黄金の唄姫と守護騎士はセカイに愛を謳う


「オレたちはお姫さんを見つけたら教える。でも向こうは決して手を出さずにここまで黙ってオレたちにお姫さんを連れてこさせる。ここでのお姫さんに対する用件が終わったら、引き渡す。

でも本当はオレらはそんなつもりじゃない。裏切るに違いないヒューマンを利用して、わざとディラン様を斬らせ、責任を感じさせてお姫さんたちに借りを作る!そしてお姫さんの力を利用する!

よりによってルクムエルク家なんて、一番ろくなやつがいない所じゃないっすか!」

「おい、ドゥケレ!」

「ああ、俺はドゥケレ“導くもの”だったっすよ、あいつらの!

でもやっぱり黙っとくなんて無理っす。こんな2人を引き裂くなんて・・・俺には無理っす!もう今更っすけど、お姫さんたちを餌にするなんて、できないっす・・・」

「・・・何を言ってるんですか。もう決めたことでしょう」

「それはオレの台詞っすよ!ディラン様がお姫さんの力を手に入れようとしているのは、大切な人との大切な時間を取り戻したいからだ、って言ってたじゃないっすか。
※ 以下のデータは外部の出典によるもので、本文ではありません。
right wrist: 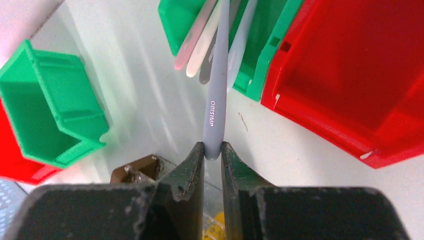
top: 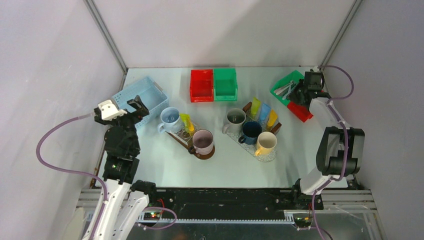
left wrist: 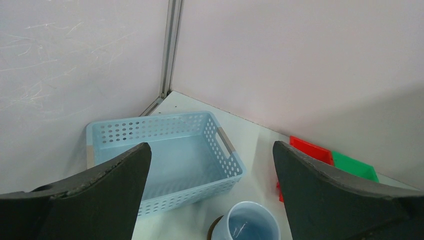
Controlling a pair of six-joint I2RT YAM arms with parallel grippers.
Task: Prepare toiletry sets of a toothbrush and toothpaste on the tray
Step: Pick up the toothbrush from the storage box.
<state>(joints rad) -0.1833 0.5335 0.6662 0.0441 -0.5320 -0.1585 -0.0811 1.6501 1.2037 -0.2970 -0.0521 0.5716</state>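
Right gripper (right wrist: 213,150) pinched narrowly on the handle end of a grey toothbrush (right wrist: 216,95), whose shaft runs up over the green bin (right wrist: 267,55) of other toothbrushes (right wrist: 200,45), just beside a red bin (right wrist: 360,75). Left gripper (left wrist: 210,165) spread wide and holding nothing, above the table near the blue basket (left wrist: 165,150). Lime, blue and orange tubes (top: 264,111) lie side by side on the right tray (top: 271,156); a yellow tube (top: 187,122) lies on the left tray (top: 176,136).
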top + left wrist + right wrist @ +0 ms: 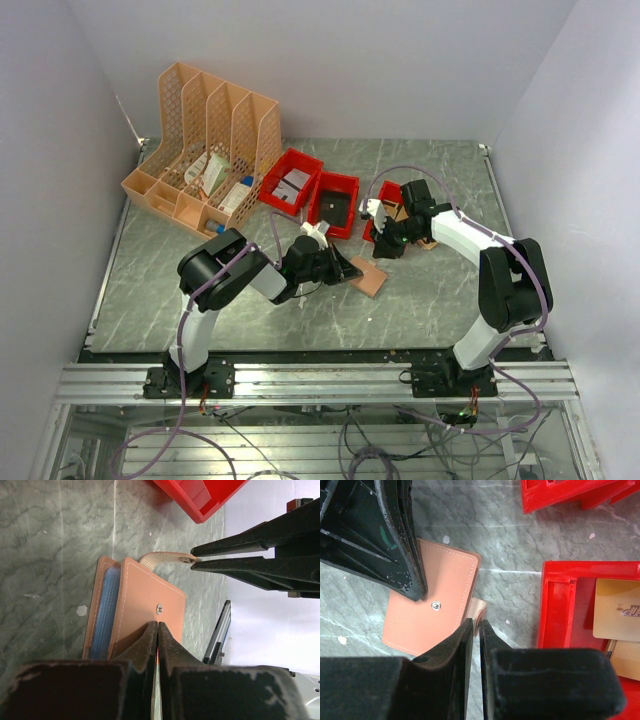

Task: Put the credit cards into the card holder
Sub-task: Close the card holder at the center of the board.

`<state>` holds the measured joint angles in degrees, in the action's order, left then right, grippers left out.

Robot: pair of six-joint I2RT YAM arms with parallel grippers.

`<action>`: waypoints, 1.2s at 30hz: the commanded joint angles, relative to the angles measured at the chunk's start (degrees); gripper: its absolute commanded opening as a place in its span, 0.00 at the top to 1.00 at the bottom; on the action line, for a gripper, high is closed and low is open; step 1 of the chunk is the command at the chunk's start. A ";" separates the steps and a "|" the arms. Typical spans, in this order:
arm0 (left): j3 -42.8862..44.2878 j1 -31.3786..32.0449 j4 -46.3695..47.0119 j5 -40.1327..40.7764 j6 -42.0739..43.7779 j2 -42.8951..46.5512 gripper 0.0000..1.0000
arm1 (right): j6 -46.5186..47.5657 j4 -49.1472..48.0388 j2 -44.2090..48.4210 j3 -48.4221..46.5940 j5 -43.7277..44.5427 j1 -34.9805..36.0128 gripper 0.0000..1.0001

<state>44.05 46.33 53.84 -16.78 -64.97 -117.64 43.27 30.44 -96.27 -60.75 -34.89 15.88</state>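
Left wrist view: your left gripper (pixel 157 626) seems clamped on the card holder (pixel 145 595), right gripper (pixel 194 558) nips its strap (pixel 162 557).

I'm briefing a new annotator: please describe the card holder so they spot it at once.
On the grey marbled table, on the near side of the red bins, lies the card holder. Unlike those bins and the tall orange lattice rack, it is small, flat, salmon-pink, with a round snap on its face.

The card holder (pixel 371 277) lies on the table (pixel 150 290) before the bins (pixel 341 179), cards (pixel 617 610) apparently inside one.
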 commanded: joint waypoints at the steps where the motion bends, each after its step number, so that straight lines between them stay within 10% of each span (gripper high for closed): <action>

・・・だからオレはこんな面倒な仕事を引き受けてあんたに協力したんっすよ。それなのに、そんなあんたが、この2人を利用するんすか?」

ドゥケレの慟哭するような訴えに、ディランの微笑みの仮面が剥落する。無邪気を装った葛藤が顔を覗かせた。

呼吸を荒げるドゥケレに、ヴァンパイアの王は所在なさげに目を泳がせた。

「でも、こうするしかないんですよ・・・」

私の視線に気がついて、弁明するように呟く。その声には全く勢いはなかった。